In Vincent van Gogh’s case, it was his brother Theo. The Van Gogh brothers could never have imagined that a hundred years later Vincent’s work would be loved by so many people around the world. They were like men in a small boat rocked by the fierce waves of a storm, who were swept overboard and never made it to shore. But in the end, after the storm had passed, the work emerged from the waves and was embraced by the world. The title Fluctuat Nec Mergitur, Latin for “[a vessel that is] tossed by waves but never sinks”), hints at what the Van Gogh brothers staked their lives on and accomplished.
This phrase is the motto engraved on the coat of arms of the city of Paris. Since ancient times the Seine, which flows through the center of Paris, has often flooded and was a tribulation to sailors. However, sailors likened the whole of Paris to the Île de la Cité in the middle of the Seine, saying: “During a storm the island resembles a ship, rocked by waves that crash over it, sometimes disappearing from view. But when the storm has passed, it remains unscathed. Paris is like the Île de la Cité. It may be tossed by the waves, but it will never be submerged.” They emblazoned the motto on the bows of their ships as a protective talisman.
No matter how turbulent the waves of the times through which we live, we may be tossed hither and yon but we will not sink. Now is a time when we are navigating rough seas and struggling to stay the course.
However, once the storm is over, our ship will emerge from the waves and continue moving forward. That is why I hope people will read this book, with these words in mind.
I hear that the bookstores that are still open have more customers than usual, and books are selling well. As these days of social distancing continue with no end yet in sight, do you have any advice about what kind of attitude people should maintain?
When I contacted my brother (Harada Munenori) during the lockdown, he said, “Hey, we can help save humanity just by lying around.” That’s just like him [laughs].
Until now, I’ve professed that going from place to place is my hobby, and I’ve always been pressed for time. But now I’m taking it easy, writing, reading, and enjoying homemade food at my own pace.
Not being able to go to the museum or travel certainly makes me sad, but this situation won’t last forever, and it’s not just me, it’s everybody. For the time being, all of us around the world are having our endurance tested. The most important thing is to watch your physical condition so that you will not get sick, and avoid causing the collapse of the medical system, while mentally preparing yourself for this situation to last for a while. Boosting your immune system helps prevent infection, and to do that, you should eat a well-balanced diet, get enough sleep, and try to keep a regular schedule.
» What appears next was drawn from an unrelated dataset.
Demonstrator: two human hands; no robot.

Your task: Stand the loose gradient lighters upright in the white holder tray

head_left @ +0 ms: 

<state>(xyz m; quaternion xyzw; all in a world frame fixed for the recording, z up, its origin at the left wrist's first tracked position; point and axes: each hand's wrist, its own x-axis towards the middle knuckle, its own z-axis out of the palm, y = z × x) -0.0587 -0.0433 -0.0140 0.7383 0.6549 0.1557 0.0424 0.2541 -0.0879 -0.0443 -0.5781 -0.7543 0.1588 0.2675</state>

Some studies show that exposure to the arts – visual art, music, drama – is effective in enhancing immunity. I think you can see this as a good opportunity to deepen your knowledge by viewing images, watching films, and reading books at home, in anticipation of the day when you’ll be able to reward yourself for all this hard work by engaging with real, live art in a post-coronavirus world.
When you think about it, there’s something wonderful about everyone working together at home to save humanity. It was after the Black Plague had devastated Europe that the Renaissance blossomed. I hope people will seize this chance to renew their appreciation of everyday life, of the things around us that are mundane and yet so wonderful, and be kind to themselves and others, and above all I want everyone to hang in there and pull through this. As one of the countless people living through this, I’m determined to keep on doing what I’m doing, keep writing, and keep communicating with readers and the public.